▶ Work task:
Wherever a line in the data below holds "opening", copy that line.

▶ Dataset excerpt:
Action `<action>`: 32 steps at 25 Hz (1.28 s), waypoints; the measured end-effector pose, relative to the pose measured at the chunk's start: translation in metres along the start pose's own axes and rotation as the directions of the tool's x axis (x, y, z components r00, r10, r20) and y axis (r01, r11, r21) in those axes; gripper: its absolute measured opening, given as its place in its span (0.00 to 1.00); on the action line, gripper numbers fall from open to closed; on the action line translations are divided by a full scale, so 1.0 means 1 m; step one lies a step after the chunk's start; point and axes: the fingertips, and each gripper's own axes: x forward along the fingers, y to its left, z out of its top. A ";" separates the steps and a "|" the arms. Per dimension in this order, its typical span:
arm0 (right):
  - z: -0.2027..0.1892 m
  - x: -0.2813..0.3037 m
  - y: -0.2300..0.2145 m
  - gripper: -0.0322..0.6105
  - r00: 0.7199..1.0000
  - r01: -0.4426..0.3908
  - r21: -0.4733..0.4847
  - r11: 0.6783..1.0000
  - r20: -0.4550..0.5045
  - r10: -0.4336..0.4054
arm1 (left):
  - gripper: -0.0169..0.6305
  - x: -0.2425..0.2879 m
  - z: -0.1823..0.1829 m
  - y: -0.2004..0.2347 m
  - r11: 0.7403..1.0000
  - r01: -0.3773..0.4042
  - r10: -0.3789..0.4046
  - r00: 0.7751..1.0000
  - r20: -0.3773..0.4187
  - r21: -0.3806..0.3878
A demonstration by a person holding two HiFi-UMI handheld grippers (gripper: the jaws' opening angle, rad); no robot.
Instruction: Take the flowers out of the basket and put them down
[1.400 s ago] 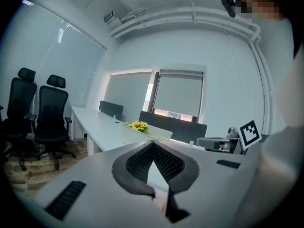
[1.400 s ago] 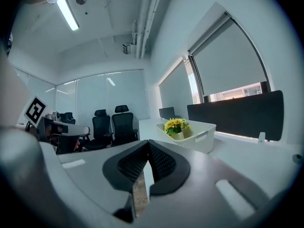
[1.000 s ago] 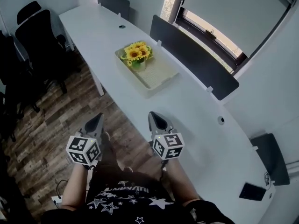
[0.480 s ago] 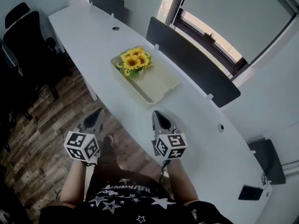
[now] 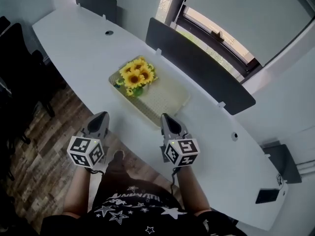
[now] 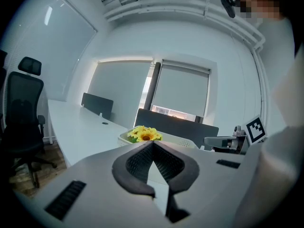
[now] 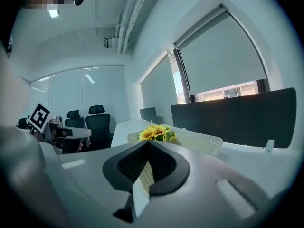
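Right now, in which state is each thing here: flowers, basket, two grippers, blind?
flowers: standing in the basket, at one end, untouched
basket: on the table, nothing else inside
left gripper: shut, empty, short of the basket
right gripper: shut, empty, short of the basket
window blind: lowered almost fully

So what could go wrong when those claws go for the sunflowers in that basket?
Both the left claw and the right claw are shut and short of the basket; if they don't open, they may just shove the sunflowers aside. The sunflowers sit bunched at one end of a light-looking basket, so lifting might drag or tip it. The basket also lies near the table's front edge, so a shove could slide it off.
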 end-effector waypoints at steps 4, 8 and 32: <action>0.010 0.024 -0.014 0.05 0.998 0.057 0.000 0.998 -0.009 -0.057 | 0.04 0.036 0.016 0.014 0.999 0.049 -0.049 0.999 -0.015 0.007; 0.018 0.044 -0.021 0.05 0.995 0.093 -0.012 0.996 -0.022 -0.093 | 0.04 0.064 0.028 0.025 0.994 0.107 -0.106 0.994 -0.028 0.024; 0.005 0.150 -0.067 0.07 0.953 0.197 -0.021 0.980 -0.232 -0.197 | 0.04 0.162 0.044 0.083 0.961 0.239 -0.219 0.965 -0.147 0.136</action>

▶ Result:
Action `<action>`: 32 steps at 25 Hz (1.28 s), waypoints; the measured end-effector pose, relative to the pose measured at the chunk's start: translation in metres along the start pose's own axes and rotation as the directions of the tool's x axis (x, y, z components r00, r10, r20) and y axis (r01, r11, r21) in those axes; gripper: its absolute measured opening, given as its place in its span (0.00 to 1.00); on the action line, gripper numbers fall from open to closed; on the action line translations are divided by a full scale, so 1.0 means 1 m; step one lies a step after the chunk's start; point and axes: the fingertips, and each gripper's own axes: x forward along the fingers, y to its left, z out of its top. A ";" separates the steps and a "|" the arms. Per dimension in this order, its typical span:
A demonstration by a person holding two HiFi-UMI handheld grippers (gripper: the jaws' opening angle, rad); no robot.

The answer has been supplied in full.